Wrecker is set in a remote region of California, the Mattole Valley, also known as the Lost Coast region, near Cape Mendocino. Within that region, the novel explores a particular subset of residents, all of whom came to the Mattole from elsewhere, all wounded in one way or another: Melody, a daughter estranged from an affluent father; Willow, a mother who left her children after a car accident in which one was permanently injured; Ruth, a woman whose partner died and who attempted suicide while holding a box of her ashes; and Johnny Appleseed, a somewhat mysterious figure who is described as “some hybrid form of plant and animal” (39). This foursome inhabits Bow Farm, a kind of commune some miles from town, and support themselves in various ways, from working at the town store to repairing fine carpets to reseeding logged-over land.
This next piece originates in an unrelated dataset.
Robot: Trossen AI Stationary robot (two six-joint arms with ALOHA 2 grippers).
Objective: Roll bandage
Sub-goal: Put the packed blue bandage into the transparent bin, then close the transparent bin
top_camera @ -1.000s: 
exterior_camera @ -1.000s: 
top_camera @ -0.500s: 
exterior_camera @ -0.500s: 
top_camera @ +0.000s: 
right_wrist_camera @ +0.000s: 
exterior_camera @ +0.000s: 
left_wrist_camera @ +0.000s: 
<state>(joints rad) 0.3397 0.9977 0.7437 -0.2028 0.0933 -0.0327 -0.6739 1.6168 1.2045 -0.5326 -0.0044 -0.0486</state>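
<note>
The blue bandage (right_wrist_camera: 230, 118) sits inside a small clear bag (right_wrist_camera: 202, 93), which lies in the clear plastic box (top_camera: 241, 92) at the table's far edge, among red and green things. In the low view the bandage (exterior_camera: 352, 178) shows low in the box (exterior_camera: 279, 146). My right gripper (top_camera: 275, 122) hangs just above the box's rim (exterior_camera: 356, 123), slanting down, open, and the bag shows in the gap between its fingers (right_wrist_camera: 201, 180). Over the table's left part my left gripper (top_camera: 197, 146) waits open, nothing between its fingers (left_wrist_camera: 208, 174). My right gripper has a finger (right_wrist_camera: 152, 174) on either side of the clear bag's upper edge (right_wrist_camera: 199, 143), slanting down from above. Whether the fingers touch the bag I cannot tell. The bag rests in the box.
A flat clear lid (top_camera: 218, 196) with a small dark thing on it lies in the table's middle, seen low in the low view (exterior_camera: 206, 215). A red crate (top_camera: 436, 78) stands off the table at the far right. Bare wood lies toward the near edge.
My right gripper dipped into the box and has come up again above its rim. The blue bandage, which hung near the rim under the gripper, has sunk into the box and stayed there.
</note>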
The story centers around the eponymous main character, a child named Wrecker, who first enters the life of Bow Farm when his mother is imprisoned following an armed robbery and he is sent to live with his Uncle Len and Aunt Meg, who live near Bow Farm. His aunt is incapacitated through illness, and his uncle, unable to care for a three-year-old, takes him to Bow Farm, where he is eventually accepted and becomes the keystone of a small, improvised family. The novel proceeds in sections headed by Wrecker’s age—“Three,” “Eight,” “Thirteen,” “Eighteen,” and “Twenty”—as it follows the ways in which the angry and fearful young boy becomes the means through which each of the characters finds healing.

While the landscape is described lovingly, the novel barely touches on the larger issues of the region. Perhaps because it is set between the years 1965 and 1985, the cultivation of marijuana is barely mentioned. Fights over old growth forests and logging, including the practice of tree spiking, are invoked, but never deeply explored.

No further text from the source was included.